Data excerpts:
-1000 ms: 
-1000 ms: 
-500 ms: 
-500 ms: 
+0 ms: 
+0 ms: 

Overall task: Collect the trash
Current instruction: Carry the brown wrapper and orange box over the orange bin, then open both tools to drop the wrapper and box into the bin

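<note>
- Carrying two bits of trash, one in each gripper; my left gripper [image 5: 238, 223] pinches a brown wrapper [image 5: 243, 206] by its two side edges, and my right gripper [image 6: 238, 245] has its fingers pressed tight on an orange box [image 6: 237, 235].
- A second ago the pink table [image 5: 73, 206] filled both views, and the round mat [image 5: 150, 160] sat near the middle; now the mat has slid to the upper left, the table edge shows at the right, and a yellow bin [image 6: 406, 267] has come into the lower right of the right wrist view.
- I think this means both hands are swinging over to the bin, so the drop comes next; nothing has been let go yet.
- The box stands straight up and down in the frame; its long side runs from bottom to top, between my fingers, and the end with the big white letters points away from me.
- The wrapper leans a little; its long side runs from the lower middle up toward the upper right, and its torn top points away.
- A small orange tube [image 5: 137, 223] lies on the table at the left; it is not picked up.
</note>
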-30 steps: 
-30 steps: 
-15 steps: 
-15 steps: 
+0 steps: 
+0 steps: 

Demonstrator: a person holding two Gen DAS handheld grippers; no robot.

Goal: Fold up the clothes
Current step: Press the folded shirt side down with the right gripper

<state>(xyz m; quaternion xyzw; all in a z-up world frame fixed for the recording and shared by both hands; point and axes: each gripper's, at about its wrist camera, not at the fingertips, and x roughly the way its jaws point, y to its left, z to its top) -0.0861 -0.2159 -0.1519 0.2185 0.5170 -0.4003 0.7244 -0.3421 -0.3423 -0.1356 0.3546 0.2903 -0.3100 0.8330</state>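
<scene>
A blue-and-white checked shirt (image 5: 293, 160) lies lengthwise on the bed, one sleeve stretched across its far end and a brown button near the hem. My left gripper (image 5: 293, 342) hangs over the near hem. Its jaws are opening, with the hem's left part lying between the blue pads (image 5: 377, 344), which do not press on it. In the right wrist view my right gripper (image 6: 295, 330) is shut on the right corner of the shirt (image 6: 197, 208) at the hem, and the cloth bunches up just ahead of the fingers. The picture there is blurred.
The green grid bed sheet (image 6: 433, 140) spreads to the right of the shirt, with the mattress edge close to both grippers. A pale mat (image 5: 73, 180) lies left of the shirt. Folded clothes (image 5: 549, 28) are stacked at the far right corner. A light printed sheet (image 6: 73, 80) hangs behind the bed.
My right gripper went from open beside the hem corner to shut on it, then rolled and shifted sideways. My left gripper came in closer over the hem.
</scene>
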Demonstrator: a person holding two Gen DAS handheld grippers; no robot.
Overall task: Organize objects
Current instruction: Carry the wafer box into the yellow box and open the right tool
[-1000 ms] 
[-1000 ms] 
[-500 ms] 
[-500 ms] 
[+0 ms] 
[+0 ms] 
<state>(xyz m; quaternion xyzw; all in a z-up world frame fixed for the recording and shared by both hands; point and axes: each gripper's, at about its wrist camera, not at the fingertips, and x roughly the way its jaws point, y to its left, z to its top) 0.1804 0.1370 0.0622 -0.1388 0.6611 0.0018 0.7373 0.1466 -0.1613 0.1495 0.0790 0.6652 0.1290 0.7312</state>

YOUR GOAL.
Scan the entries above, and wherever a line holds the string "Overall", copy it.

RESPONSE AREA.
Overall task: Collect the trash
Overall task: Organize objects

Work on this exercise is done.